À la demande de la défense, reprit-elle, de nouvelles investigations vont être menées demain jeudi toute la journée. L’audience reprendra vendredi à neuf heures.

 Flora et Adrien marchaient dans les rues moyenâgeuses de la ville haute en direction de leur logement tout en commentant les auditions de la journée.

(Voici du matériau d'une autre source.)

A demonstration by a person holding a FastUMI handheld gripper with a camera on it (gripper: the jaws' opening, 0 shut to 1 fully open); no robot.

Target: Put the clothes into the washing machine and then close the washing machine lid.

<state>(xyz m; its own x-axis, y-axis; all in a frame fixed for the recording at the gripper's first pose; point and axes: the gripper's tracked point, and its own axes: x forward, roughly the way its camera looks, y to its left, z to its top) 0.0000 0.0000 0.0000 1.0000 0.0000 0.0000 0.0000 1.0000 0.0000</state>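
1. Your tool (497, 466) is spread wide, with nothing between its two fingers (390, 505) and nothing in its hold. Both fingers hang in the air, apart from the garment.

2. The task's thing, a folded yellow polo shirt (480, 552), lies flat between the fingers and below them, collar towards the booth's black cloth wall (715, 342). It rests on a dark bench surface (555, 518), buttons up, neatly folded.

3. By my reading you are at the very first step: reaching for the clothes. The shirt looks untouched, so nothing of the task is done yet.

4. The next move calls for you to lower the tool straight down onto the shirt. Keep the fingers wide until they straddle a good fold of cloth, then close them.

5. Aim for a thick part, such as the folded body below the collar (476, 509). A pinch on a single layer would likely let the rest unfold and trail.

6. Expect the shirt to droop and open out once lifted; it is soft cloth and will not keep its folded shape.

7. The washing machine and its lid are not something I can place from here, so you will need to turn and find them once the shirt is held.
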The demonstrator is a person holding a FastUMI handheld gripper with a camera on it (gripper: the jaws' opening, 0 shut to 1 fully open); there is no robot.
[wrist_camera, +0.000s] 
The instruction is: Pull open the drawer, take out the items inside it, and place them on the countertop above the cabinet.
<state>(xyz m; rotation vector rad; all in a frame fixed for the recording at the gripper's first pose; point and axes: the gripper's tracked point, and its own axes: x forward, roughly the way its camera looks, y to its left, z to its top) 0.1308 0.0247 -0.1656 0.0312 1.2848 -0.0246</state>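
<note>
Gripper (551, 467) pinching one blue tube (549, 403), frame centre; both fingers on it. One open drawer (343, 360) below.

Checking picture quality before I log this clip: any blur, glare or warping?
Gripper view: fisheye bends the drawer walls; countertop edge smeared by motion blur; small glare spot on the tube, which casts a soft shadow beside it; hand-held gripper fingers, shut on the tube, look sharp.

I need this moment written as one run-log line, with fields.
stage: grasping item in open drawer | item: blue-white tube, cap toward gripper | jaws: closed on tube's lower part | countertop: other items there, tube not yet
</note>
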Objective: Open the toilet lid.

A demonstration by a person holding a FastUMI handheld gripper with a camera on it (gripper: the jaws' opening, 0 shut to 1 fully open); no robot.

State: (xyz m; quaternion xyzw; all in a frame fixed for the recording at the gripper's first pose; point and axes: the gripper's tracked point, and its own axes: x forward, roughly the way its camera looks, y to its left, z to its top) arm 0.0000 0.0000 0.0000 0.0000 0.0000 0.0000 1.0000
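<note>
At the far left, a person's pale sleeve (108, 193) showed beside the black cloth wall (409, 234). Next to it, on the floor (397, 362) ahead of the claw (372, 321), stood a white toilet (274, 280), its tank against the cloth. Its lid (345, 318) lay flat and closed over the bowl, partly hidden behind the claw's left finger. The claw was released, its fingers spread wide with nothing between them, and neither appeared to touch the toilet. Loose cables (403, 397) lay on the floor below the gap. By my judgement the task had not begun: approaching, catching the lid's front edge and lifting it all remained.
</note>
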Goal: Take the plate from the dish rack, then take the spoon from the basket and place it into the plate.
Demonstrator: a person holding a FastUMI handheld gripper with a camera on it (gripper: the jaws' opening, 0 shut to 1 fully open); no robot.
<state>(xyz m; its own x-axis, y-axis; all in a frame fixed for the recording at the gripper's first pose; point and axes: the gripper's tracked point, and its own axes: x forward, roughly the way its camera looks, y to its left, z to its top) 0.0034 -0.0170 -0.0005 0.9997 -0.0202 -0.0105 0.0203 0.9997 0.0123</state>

— Tu penses avoir avancé dans la défense de papa ?
— Oui, grâce au témoignage de Claire Métral, un peu moins avec celui de Brigitte Depierre. J’ai quand même obtenu une petite victoire mais personne ne s’en est rendu compte.
— Ah oui ? Laquelle ?
— Elle a parlé des congélateurs à gibier alors qu’elle ignore le fait qu’on a retrouvé une plume collée par le sang dans le dos de son mari. Si c’est ce que je pressens, sous ses airs hautains, cette femme est véritablement diabolique.
— Tu ne penses tout de même pas que c’est elle qui a tiré les deux coups de feu !
— À la voir comme ça, je pense qu’elle en est incapable. Et puis pourquoi aurait-elle fait ça elle-même ?
— Comment vois-tu la suite ?
— Demain je vais me déplacer à Guignicourt pour superviser les nouvelles recherches que j’ai demandées et les orienter dans le bon sens.
— Veux-tu que j’aille avec toi ?
— Ce serait mal vu par la gendarmerie.